**Extracted records:**
══════════

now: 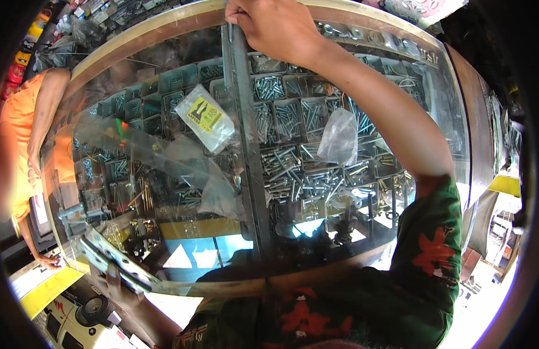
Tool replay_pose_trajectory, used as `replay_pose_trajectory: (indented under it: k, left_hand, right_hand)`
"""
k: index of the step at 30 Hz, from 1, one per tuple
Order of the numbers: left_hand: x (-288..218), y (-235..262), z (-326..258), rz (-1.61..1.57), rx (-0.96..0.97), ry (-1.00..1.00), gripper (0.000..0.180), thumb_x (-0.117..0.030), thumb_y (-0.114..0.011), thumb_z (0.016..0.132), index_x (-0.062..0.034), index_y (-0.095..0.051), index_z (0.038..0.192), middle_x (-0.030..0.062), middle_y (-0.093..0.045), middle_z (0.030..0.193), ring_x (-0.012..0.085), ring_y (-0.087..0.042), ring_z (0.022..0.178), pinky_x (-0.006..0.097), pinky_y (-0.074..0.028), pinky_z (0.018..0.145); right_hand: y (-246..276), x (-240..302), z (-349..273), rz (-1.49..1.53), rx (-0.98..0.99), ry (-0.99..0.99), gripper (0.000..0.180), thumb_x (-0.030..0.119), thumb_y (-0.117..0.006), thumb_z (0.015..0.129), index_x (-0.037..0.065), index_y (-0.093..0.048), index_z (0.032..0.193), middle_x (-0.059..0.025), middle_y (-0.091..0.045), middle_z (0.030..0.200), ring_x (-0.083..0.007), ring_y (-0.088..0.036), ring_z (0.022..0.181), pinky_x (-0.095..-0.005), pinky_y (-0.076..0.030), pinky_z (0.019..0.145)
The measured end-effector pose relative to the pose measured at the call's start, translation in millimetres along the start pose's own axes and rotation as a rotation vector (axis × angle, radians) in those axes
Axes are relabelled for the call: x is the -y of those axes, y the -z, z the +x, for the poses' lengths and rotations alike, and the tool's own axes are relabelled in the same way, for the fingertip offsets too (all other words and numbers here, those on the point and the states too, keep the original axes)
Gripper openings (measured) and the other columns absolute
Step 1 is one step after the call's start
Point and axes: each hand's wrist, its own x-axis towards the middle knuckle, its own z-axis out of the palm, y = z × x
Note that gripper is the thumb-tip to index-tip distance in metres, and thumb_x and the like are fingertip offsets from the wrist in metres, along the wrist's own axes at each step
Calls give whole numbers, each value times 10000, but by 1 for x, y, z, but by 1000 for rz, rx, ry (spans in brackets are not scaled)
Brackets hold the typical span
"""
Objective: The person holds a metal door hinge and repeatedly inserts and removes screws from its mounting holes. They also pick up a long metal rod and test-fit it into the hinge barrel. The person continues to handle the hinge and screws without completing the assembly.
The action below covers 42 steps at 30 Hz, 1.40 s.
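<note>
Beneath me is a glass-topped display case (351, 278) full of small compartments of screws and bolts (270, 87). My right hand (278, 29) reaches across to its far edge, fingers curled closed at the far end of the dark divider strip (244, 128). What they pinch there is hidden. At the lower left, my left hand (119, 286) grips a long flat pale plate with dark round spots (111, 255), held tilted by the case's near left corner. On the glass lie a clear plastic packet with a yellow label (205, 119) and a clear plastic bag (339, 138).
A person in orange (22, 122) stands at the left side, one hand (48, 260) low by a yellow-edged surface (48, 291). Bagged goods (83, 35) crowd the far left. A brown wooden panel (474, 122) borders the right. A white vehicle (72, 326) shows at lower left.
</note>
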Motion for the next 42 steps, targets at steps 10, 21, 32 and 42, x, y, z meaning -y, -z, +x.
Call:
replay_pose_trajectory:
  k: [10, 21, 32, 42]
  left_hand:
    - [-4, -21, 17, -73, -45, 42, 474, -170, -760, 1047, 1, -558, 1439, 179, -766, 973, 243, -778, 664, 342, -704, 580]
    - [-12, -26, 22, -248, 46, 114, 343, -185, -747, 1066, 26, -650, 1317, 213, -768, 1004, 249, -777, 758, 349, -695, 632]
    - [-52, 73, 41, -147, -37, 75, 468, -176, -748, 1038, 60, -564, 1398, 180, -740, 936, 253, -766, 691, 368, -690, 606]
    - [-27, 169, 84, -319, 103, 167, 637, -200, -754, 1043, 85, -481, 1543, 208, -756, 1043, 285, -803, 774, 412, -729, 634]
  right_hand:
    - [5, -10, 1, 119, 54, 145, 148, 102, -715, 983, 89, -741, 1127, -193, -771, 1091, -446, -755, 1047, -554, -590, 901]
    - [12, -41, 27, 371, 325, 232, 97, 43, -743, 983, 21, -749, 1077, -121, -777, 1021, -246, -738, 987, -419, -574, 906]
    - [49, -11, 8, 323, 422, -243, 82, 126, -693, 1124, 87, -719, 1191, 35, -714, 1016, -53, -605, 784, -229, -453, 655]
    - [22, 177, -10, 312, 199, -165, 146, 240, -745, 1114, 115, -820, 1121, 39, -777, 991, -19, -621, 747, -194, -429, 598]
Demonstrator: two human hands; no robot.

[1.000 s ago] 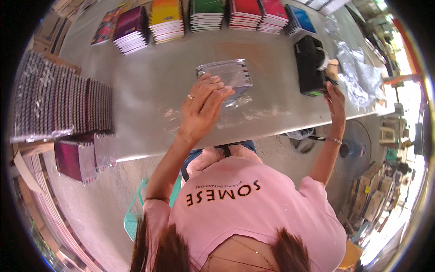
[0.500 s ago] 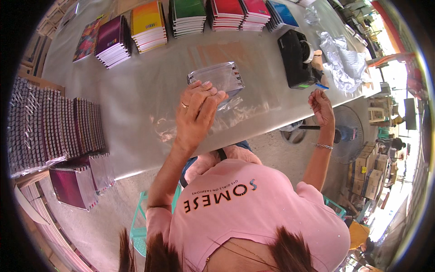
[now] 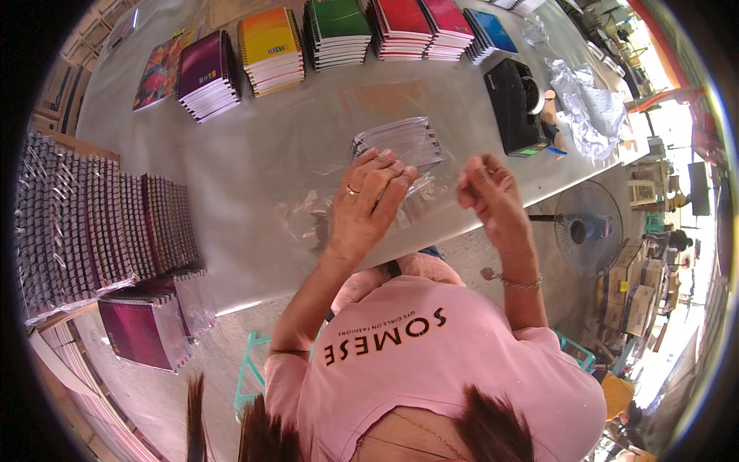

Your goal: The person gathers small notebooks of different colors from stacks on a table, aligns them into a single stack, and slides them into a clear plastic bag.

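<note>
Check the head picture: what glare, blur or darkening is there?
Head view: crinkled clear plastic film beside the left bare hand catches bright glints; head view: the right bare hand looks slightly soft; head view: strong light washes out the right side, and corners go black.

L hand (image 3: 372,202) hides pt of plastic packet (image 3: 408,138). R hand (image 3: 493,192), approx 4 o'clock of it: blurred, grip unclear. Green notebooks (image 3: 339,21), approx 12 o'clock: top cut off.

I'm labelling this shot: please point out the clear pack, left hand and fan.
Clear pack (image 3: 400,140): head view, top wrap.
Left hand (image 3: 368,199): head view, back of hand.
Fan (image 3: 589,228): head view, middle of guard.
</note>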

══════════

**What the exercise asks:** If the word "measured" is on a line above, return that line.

**Solution for this exercise:**
The measured end-effector pose relative to the pose measured at the call's start, translation in millimetres along the start pose's own axes and rotation as a rotation vector (axis × angle, radians) in those axes
Gripper openings (measured) and the other columns absolute

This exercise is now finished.